И блистательный граф Эссекс все чаще вел себя как слуга, который долго и счастливо приворовывал с молчаливого согласия благоволящего хозяина, а потом вдруг был от кормушки оттерт. Конечно, чересчур требовательное благоволение «хозяюшки Бесс» вернуть он не хотел, зато все жалобнее, чуть ли не слезливо, ныл по поводу того, что откуп налогов на крепкие сладкие вина, которым он по милости королевы кормился столько лет, она отняла у него… а потом, вдруг да и отдаст его своему новому фавориту, Сесилу.

Не понимал самодовольный красавец Эссекс, что Сесилу это и не нужно было вовсе – не нужно, ибо для этого уродца извращенная плотская привязанность к нему властительной старухи уже стала высшей государственной наградой за неимоверное старание и беззаветную преданность.

Заговор созревал, споры и лихорадочная, суетливая подготовка к выступлению отнимали все больше времени, все чаще возникало у меня ощущение неизбежности провала – и тут вдруг Саутгемптон принялся уговаривать нас с Элизабет посетить представление «Ромео и Джульетты».

В «Глобусе», в партере которого плотно спрессованная толпа своими аплодисментами, гоготом и шиканьем придавала налет вульгарности любому спектаклю.

Я не любил этот театр и сумел бы отмахнуться от его уговоров, но неожиданно заинтересовалась Элизабет.

…Мы сидели на галерее, чуть слева, если смотреть относительно серединной точки авансцены. Было холодно, но сухо – непривычно сухо для ноябрьского Лондона. Довольно высоко плыли облака… плыли словно бы нехотя… Так, упираясь, уходят сумевшие пробраться в театр дети, когда служители изгоняют их «на самом интересном месте»; тусклое солнце не сделало небо бледно-голубым, а превратило его в сизую дымку, то ли опускающуюся на город, то ли возносящуюся ввысь.

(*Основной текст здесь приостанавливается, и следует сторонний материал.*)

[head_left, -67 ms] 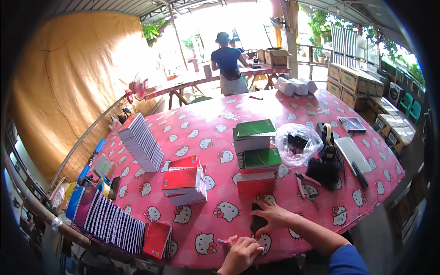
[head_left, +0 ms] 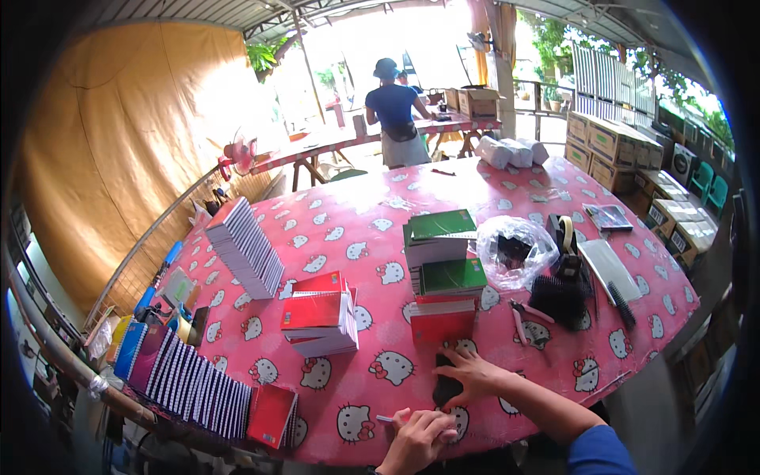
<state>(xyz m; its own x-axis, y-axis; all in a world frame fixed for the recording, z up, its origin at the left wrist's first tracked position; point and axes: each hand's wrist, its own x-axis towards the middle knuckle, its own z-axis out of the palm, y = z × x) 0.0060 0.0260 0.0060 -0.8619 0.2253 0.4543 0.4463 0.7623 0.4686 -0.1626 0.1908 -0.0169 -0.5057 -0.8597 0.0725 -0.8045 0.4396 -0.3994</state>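
Observation:
My left hand (head_left: 417,440) is closed at the table's near edge, with a slim, pale, pen-like stick (head_left: 385,418) poking out of its curled fingers. Most of that stick is hidden. Just to the right and farther in, my right hand (head_left: 475,375) spans a small black flat object (head_left: 446,386), thumb and fingers pressed on it against the table. Its exact kind cannot be made out. Right beyond my right hand stands a stack of red notebooks (head_left: 443,322), with green notebooks (head_left: 453,275) behind them.
On the pink patterned tablecloth (head_left: 372,317) stand more red notebooks (head_left: 317,309), a tall notebook stack (head_left: 245,249) and a spiral notebook row (head_left: 194,380). Pliers (head_left: 522,321), a clear plastic bag (head_left: 514,252), black binding coils (head_left: 558,297) and a tape dispenser (head_left: 567,241) lie right. A person (head_left: 392,111) stands beyond.
The view has shifted very slightly. Both hands stay in nearly the same place, and the objects on the table have not moved.

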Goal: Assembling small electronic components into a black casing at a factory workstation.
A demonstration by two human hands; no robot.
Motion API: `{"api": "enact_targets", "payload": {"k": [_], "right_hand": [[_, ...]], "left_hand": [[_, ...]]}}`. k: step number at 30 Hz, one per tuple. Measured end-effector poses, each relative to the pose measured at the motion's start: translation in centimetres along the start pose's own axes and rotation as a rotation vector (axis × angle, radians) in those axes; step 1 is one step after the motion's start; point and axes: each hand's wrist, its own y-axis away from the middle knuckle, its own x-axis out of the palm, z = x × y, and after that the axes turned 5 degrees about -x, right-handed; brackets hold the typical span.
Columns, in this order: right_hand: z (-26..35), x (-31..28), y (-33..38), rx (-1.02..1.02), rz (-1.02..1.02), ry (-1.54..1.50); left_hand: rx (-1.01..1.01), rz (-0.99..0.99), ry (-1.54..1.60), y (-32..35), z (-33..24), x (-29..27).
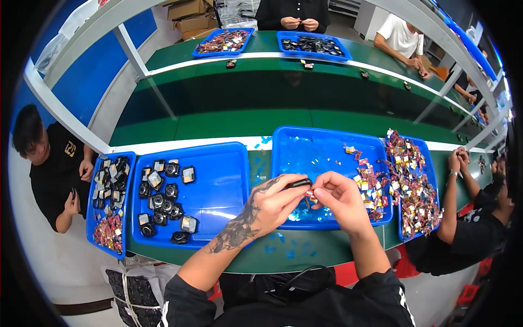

«Какое удачное освещение, – мелькнула у меня тогда мысль, – солнце, при желании, напомнит мне об Италии, только вот любовь, чтобы выжить под таким небом, должна быть упорной, как папоротник, а не вспыхивающей, как… как что?..»

– Подскажи, Элизабет, – попросил я жену, – с каким цветком лучше сравнить внезапно вспыхнувшую любовь?